Curley Andrew J, Setliff Joshua C, Greiner Justin J, Keeling Laura E, Mauro Craig S
Department of Orthopaedic Surgery, University of Pittsburgh Medical Center, Pittsburgh, Pennsylvania, USA.
University of Pittsburgh School of Medicine, Pittsburgh, Pennsylvania, USA.
Video J Sports Med. 2022 Dec 1;2(6):26350254221129627. doi: 10.1177/26350254221129627. eCollection 2022 Nov-Dec.
Posterior hip and buttock pain can arise from several overlapping but distinct etiologies. Ischiofemoral impingement, sciatic neuropathy, and proximal hamstring tendinopathy, occurring alone or in combination, have been implicated as precipitants. However, diagnosis and management of underlying pathology can be challenging, as few diagnostic modalities reliably differentiate between these etiologies and surgeon decision-making may be complicated by uncertainty over which pathology to address.
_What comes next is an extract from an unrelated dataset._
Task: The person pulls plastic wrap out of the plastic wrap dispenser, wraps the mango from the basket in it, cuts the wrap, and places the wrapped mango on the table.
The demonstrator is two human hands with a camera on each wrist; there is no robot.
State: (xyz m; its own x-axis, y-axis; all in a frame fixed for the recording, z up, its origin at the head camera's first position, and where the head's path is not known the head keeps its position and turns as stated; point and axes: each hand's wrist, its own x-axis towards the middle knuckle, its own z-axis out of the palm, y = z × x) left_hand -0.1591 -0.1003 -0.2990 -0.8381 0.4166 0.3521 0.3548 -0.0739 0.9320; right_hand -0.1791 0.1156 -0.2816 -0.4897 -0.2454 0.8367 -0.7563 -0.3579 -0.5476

Posterior hip and buttock pain which occurs in a sciatic nerve distribution and is refractory to conservative measures (eg, physical therapy, analgesics, and activity modification) raises suspicion for 1 or several of the above pathologies. A combined procedure to address all 3-ischiofemoral decompression, sciatic neurolysis, and proximal hamstring repair-is described here.
The patient is placed prone on a radiolucent table. An incision is made, and dissection is taken down through the superficial layers of the buttock, gluteal fascia, and fascia overlying the proximal hamstring tendons. The sciatic nerve is identified, mobilized, and lysed using blunt dissection. The fascia overlying the ischium is incised and the tendinous insertion decorticated with rongeur. Two anchors are placed, and sutures are passed through the proximal hamstring tendon in mattress fashion. An incision is made in line with the external rotators and dissection is taken down to the lesser trochanter. The lesser trochanter is identified, and osteotomy performed, with mobilization and removal of the resected fragment. The interval in the external rotators is closed with interrupted suture.
This is an uncommon procedure with little data on patient outcomes. Nonetheless, it is effective for relief of symptoms related to the pathologies enumerated above. Keys to success include careful diagnosis and comfort with surgical technique.
The COMBIS procedure simultaneously addresses 3 common etiologies of posterior hip and buttock pain. Although it is important to conduct a thorough diagnostic evaluation to rule out imitators, patients with symptoms due to ischiofemoral impingement, sciatic neuropathy, proximal hamstring tendinopathy, or combination thereof may experience good relief of symptoms with appropriate application of this technique.The author(s) attests that consent has been obtained from any patient(s) appearing in this publication. If the individual may be identifiable, the author(s) has included a statement of release or other written form of approval from the patient(s) with this submission for publication.
髋关节后部和臀部疼痛可能由多种相互重叠但又不同的病因引起。坐骨股骨撞击症、坐骨神经病变和股后肌腱近端病变,单独或合并出现,都被认为是引发因素。然而,潜在病理状况的诊断和处理可能具有挑战性,因为很少有诊断方法能可靠地区分这些病因,而且外科医生的决策可能会因不确定该处理哪种病理状况而变得复杂。
发生在坐骨神经分布区域且对保守治疗措施(如物理治疗、止痛药物和活动调整)无效的髋关节后部和臀部疼痛,会引发对上述一种或多种病理状况的怀疑。本文描述了一种针对所有三种状况——坐骨股骨减压、坐骨神经松解和股后肌腱近端修复——的联合手术。
患者俯卧于可透射线的手术台上。做一个切口,通过臀部浅层、臀筋膜以及股后肌腱近端上方的筋膜进行解剖分离。识别坐骨神经,钝性分离使其游离并松解。切开坐骨上方的筋膜,用咬骨钳去除肌腱附着处的皮质骨。置入两个锚钉,缝线以褥式缝合法穿过股后肌腱近端。沿外旋肌做一切口,向下解剖至小转子。识别小转子,进行截骨,将切除的骨块游离并取出。外旋肌间隙用间断缝线缝合。
这是一种不常见的手术,关于患者预后的数据很少。尽管如此,它对缓解上述病理状况相关的症状是有效的。成功的关键包括仔细诊断和熟悉手术技术。
COMBIS手术同时处理髋关节后部和臀部疼痛的三种常见病因。尽管进行全面的诊断评估以排除类似病症很重要,但因坐骨股骨撞击症、坐骨神经病变、股后肌腱近端病变或其组合而出现症状的患者,通过适当应用该技术可能会获得良好的症状缓解。作者证明已获得本出版物中出现的任何患者的同意。如果个体可被识别,作者已随本投稿附上患者的豁免声明或其他书面批准形式以供发表。